Was hat eure Mistelforschung mit der heutigen Zeit zu tun?
Ich habe den Eindruck, dass gegenwärtig die Ichentwicklung einen Punkt erreicht hat, wo der
Organismus darauf wartet, durch bewusste Ichkräfte unterstützt zu werden. Rudolf Steiner hat
in den sogenannten Mitgliederbriefen am Ende seines Lebens formuliert:
Bewusstseinsseelenkräfte walten im Leib, aber noch nicht in der Seele. Und wenn
Bewusstseinsseelenkräfte im Leib walten, dann bedeutet das meines Erachtens: Der
Organismus funktioniert schon sozusagen modern. Er ist nur zunehmend darauf angewiesen,
dass vom Ich her diese Bewusstseinsseelenkräfte auch bewusst entwickelt werden. Ich sehe
viele Krankheitsprozesse im seelischen und im somatischen Bereich gar nicht verursacht
durch Vergangenheitsgründe in der Biographie oder der Genetik, sondern aus fehlender
Zukunft. Weil das Ich diese Bewusstseinsseelenkräfte nicht bewusst hervorbringt, wartet der
Leib im vorhin angedeuteten Sinn von anima forma corporis vergeblich auf sensible
Formkräfte aus dem Ich. Wenn die nicht kommen, dann entstehen unter Umständen
Wucherungen, Depressionen und Burn-out. Insofern ist aus dieser Perspektive jede Krankheit
heute individuell anzusehen.
Noch mal kurz zu der merkwürdigen Mistel.

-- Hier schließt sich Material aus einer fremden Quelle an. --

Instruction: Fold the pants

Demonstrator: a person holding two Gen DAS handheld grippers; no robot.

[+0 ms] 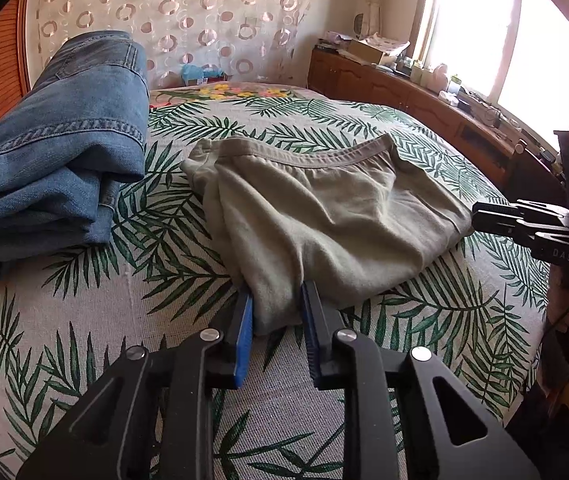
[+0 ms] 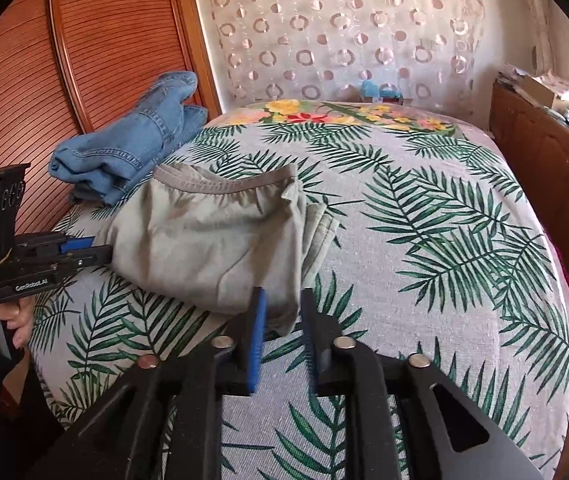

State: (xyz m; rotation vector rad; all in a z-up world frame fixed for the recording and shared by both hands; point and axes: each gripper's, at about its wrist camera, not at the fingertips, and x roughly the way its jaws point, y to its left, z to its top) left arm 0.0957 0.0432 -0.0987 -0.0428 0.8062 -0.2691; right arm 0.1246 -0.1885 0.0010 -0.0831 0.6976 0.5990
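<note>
Grey-green pants (image 1: 324, 216) (image 2: 204, 240) lie folded on the leaf-print bedspread (image 1: 84, 320), waistband toward the far side. My left gripper (image 1: 278, 304) has its blue pads pressed on a bunched near corner of the pants. In the right wrist view it comes in from the left (image 2: 100, 250) at the pants' edge. My right gripper (image 2: 284, 308) straddles the opposite near corner. The cloth lies between its jaws with a small gap at the right finger, so it stands open. The left wrist view shows its tips (image 1: 480, 216) at the pants' right edge.
Folded blue jeans (image 1: 64, 152) (image 2: 132, 148) sit at the bed's far left, against a slatted wooden panel (image 2: 44, 80). A cluttered wooden cabinet (image 1: 424, 100) runs under the window on the right. A hand (image 2: 0, 320) holds the left gripper's handle.
</note>
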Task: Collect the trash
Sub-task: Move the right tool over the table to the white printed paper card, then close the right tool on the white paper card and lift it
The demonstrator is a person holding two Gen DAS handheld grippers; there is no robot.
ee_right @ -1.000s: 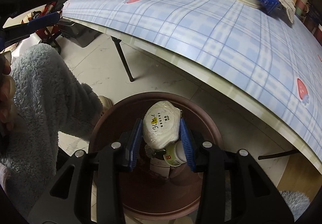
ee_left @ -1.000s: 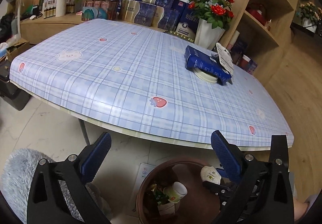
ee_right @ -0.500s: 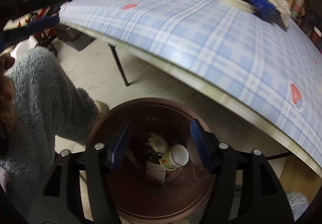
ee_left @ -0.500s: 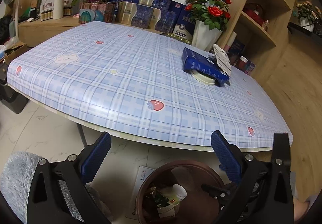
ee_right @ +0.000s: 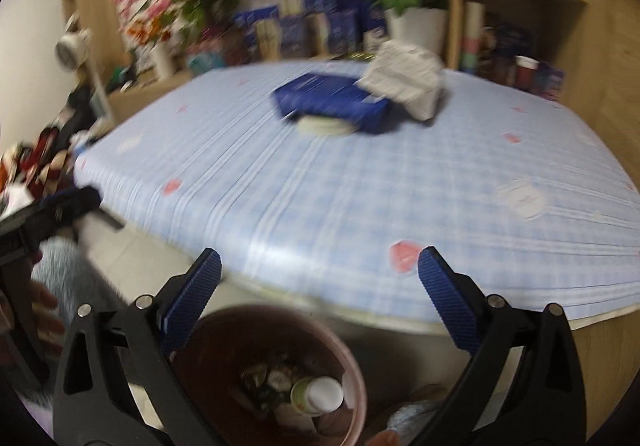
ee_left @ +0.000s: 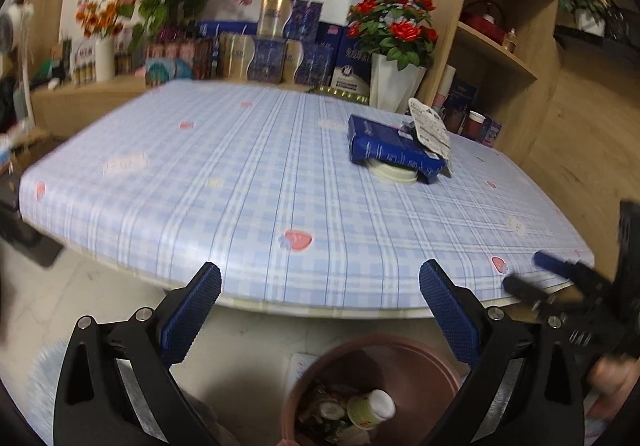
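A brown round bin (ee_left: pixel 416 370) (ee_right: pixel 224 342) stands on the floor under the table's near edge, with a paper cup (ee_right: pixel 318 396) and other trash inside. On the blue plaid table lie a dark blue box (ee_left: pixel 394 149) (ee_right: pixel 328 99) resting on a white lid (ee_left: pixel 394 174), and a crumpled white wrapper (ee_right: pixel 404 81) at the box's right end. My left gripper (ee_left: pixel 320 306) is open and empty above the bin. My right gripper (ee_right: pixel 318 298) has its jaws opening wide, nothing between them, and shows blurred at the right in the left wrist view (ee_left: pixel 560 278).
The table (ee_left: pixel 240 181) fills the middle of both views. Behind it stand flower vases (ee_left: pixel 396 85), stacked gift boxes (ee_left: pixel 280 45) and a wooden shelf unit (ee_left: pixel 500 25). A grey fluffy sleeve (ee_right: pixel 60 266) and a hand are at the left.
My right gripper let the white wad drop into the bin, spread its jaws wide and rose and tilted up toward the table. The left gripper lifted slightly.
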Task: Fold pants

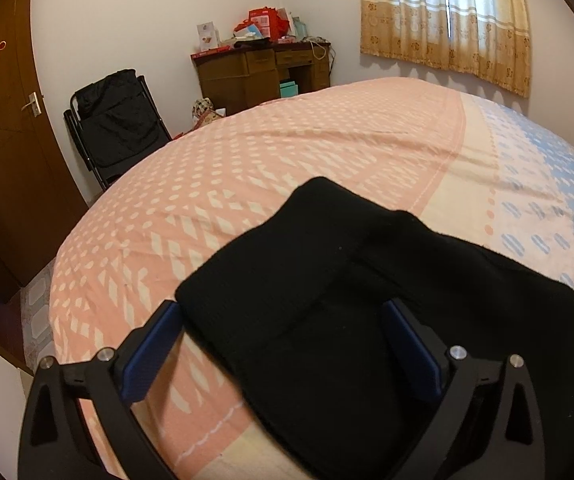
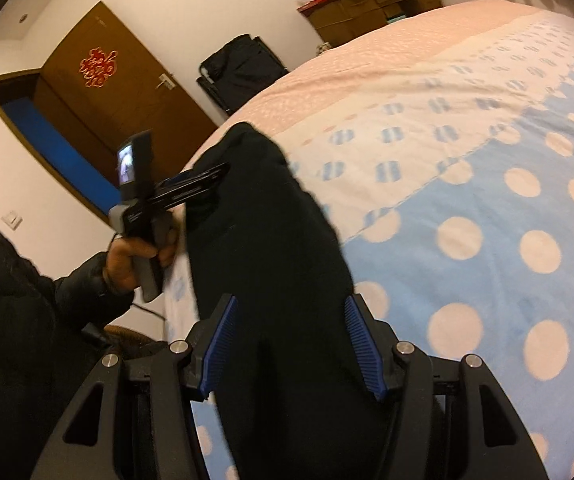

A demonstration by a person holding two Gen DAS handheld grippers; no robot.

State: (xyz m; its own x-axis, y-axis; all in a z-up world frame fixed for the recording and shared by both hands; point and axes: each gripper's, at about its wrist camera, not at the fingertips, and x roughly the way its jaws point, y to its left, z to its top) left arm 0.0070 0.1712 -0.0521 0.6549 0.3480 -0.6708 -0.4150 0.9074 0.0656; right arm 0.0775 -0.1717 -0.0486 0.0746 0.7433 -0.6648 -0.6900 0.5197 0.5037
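Note:
Black folded pants point(image 1: 327, 300) lie on the bed point(image 1: 287, 140), whose cover is pink with a blue part. My left gripper point(image 1: 281, 306) stands wide open over the pants' near left end, its blue pads point(image 1: 155, 352) clear of the cloth. In the right wrist view the pants point(image 2: 263, 220) run away from me along the bed's edge point(image 2: 487, 200). My right gripper point(image 2: 290, 300) is shut on their near end, and the cloth fills the gap between its pads point(image 2: 219, 352). A hand holds the left gripper point(image 2: 219, 176) at the pants' far end.
A brown door point(image 1: 3, 160) stands at the left, with a black folding chair point(image 1: 115, 120) beside it. A cluttered wooden desk point(image 1: 263, 72) is at the far wall and a curtained window point(image 1: 447, 20) at the right. A person's dark sleeve point(image 2: 27, 300) is at my left.

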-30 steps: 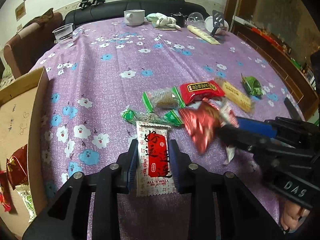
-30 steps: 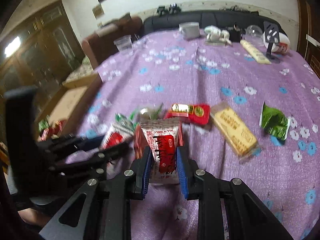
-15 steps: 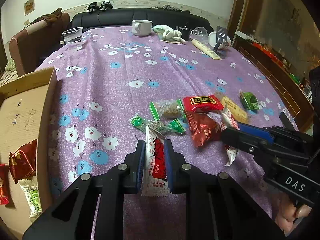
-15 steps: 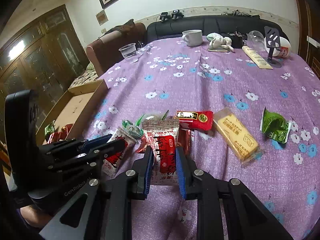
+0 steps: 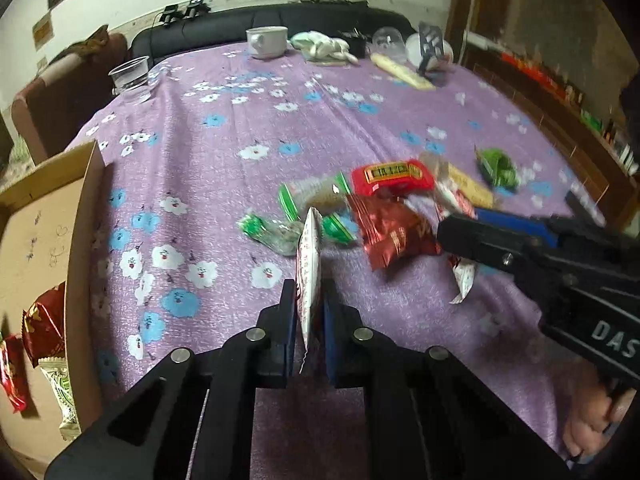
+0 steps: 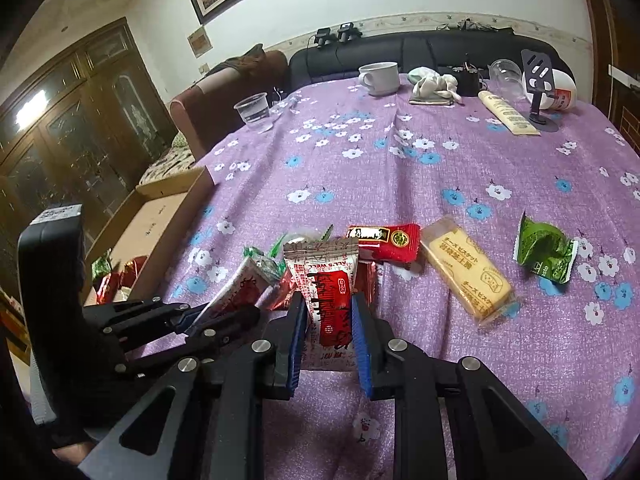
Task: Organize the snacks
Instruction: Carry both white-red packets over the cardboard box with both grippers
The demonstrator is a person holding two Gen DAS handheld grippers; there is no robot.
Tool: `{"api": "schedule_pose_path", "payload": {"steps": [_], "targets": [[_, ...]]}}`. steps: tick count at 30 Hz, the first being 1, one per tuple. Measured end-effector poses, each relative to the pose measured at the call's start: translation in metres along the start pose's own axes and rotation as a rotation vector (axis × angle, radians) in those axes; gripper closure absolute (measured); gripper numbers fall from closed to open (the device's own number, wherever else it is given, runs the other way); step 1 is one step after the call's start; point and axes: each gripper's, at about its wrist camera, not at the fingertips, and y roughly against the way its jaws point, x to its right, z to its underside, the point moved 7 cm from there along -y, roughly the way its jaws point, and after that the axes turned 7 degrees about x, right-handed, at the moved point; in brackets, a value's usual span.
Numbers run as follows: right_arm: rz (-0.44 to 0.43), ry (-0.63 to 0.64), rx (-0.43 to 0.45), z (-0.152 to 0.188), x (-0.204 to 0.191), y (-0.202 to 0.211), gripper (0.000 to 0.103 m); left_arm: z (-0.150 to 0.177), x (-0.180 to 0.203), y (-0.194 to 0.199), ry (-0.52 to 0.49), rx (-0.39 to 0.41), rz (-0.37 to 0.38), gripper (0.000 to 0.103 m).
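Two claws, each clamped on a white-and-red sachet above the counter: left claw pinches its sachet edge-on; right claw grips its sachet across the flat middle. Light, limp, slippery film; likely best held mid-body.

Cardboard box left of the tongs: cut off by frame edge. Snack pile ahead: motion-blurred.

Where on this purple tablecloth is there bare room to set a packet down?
Free: the wide middle of the tablecloth, between the plastic cup and the snack pile. Crowded: that pile before both grippers, and the far edge around the mug.
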Motion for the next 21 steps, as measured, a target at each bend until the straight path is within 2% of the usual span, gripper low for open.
{"api": "schedule_pose_path", "payload": {"steps": [4, 11, 21], "targets": [[-0.016, -0.001, 0.012, -0.001, -0.003, 0.003, 0.08, -0.004, -0.012, 0.009, 0.044, 0.024, 0.01, 0.094], [-0.024, 0.0, 0.034, -0.002, -0.005, 0.004, 0.08, 0.0, -0.025, 0.015, 0.103, 0.018, 0.033, 0.094], [-0.078, 0.03, 0.062, -0.003, -0.019, 0.005, 0.08, -0.005, -0.043, 0.045, 0.086, 0.109, -0.056, 0.094]]}}
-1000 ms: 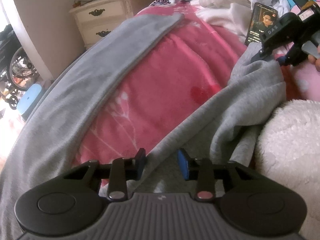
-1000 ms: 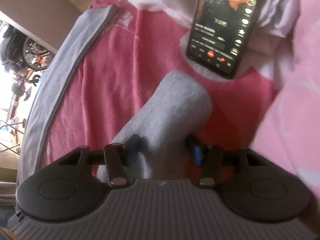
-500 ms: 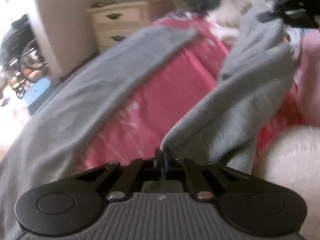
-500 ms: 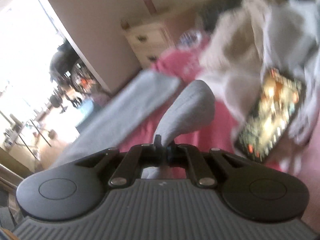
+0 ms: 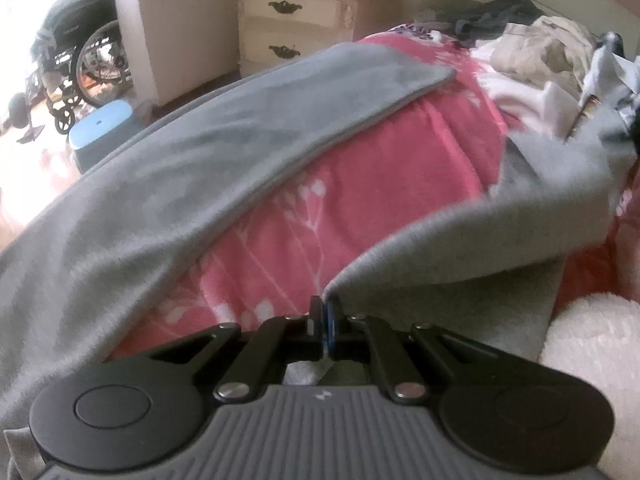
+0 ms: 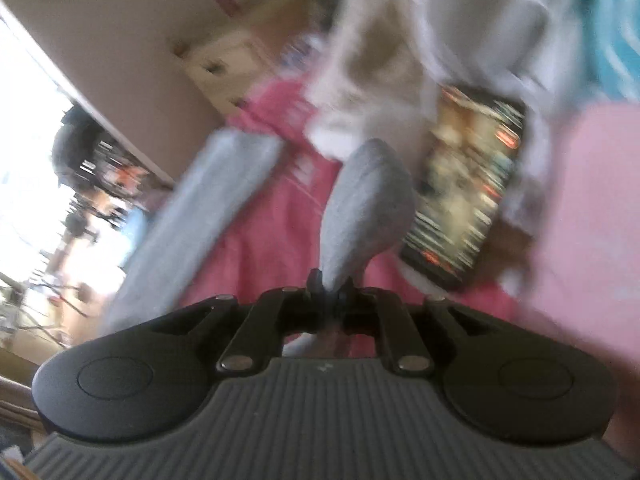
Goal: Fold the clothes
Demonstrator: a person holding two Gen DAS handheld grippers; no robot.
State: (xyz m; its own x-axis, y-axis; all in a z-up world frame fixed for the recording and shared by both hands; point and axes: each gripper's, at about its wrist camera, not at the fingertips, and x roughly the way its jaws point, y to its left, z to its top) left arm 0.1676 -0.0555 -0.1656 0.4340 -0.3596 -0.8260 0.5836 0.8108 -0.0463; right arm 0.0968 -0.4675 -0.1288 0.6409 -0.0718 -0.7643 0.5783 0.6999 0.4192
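Left gripper [image 5: 325, 320]: fingers together, clamped on a thin edge of the grey garment [image 5: 460, 248]. Right gripper [image 6: 329, 286]: fingers pinched on a bunched leg end of the same garment, though the jaws are opening slightly with cloth between them. Right view badly blurred. The garment lies on the pink bedspread [image 5: 380, 168]; one long leg runs flat along the bed's left edge, the other is raised between the two grippers and sags near the right edge. A phone [image 6: 464, 184] lies just beside the raised leg end, its screen lit. A heap of other clothes [image 5: 540, 48] sits toward the far right corner. Risks, as I judge them: the right grip is easing, so the cloth could slip out mid-lift and drop crooked; the swinging leg could drag or flip the phone; the left pinch holds little fabric and may pull free. No brand or writing readable; the phone screen is too smeared.
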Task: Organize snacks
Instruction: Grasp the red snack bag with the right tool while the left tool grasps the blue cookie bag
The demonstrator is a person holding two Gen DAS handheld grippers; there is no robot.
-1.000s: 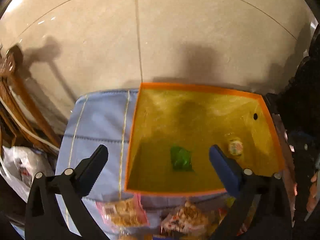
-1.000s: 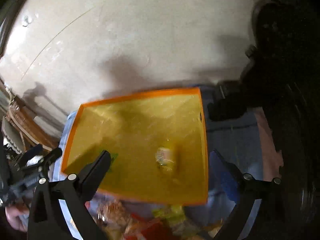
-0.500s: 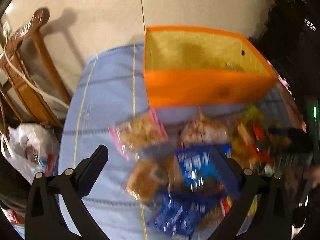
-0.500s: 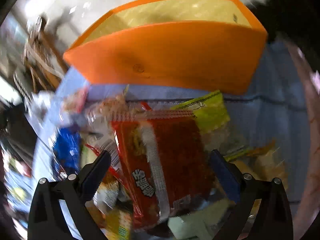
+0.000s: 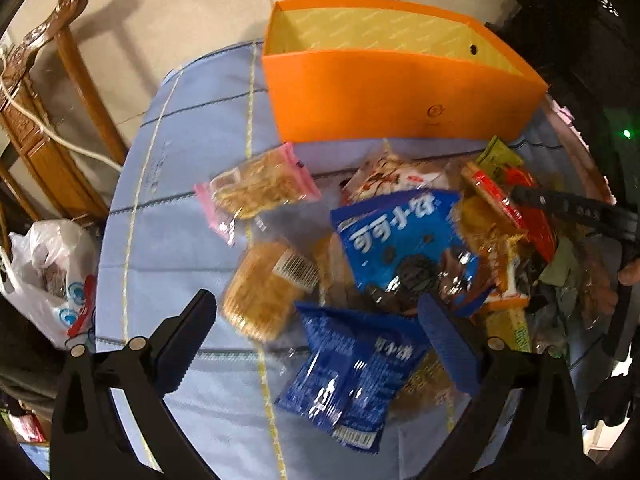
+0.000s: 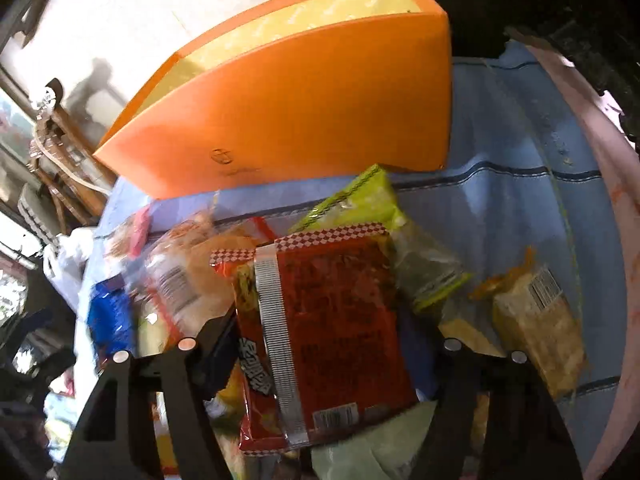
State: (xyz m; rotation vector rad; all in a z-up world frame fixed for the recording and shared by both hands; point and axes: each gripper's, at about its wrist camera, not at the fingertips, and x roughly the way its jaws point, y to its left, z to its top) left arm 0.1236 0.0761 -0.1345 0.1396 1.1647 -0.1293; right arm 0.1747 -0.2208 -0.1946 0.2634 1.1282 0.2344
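The left gripper [image 5: 316, 320] hangs agape over crinkly blue packets [image 5: 352, 372]; the right gripper [image 6: 320, 344] is closing around a glossy red packet [image 6: 332, 332]. Snacks litter a quilted blue cloth [image 5: 180, 240] — behind stands a smooth orange box [image 5: 384, 92], then pale floor tiles [image 5: 192, 4] and carved wooden furniture [image 5: 40, 128].

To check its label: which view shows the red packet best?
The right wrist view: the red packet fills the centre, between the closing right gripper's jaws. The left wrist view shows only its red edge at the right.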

Sie unterscheidet sich von allen anderen
Pflanzen?
Schon in Farbe und Form. Sie wächst in der Baumkrone ohne eigene Wurzeln in einer
kugeligen Gestalt unbeeindruckt von der Schwerkraft, die den Pflanzen sonst ihre
Wachstumsrichtung vorgibt. Sie blüht im Winter, bildet keine Samen, sondern Keimlinge. Sie
muss erst noch Erdenpflanze werden. Das Wesen der Mistel spricht etwas an, was heute in
jedem Menschen als existentielle Entwicklungsfrage lebt: Selbstverantwortung, das heißt,
Ichfähigkeit. Wir sind immer mehr selbst für unsere Gesundheit und für unser Leben
verantwortlich.
Blüte und Frucht finden im Dezember statt. Das erinnert mich an die Christrose, die auch
zur Krebstherapie genutzt wird. Haben die beiden irgendeinen geheimen Zusammenhang?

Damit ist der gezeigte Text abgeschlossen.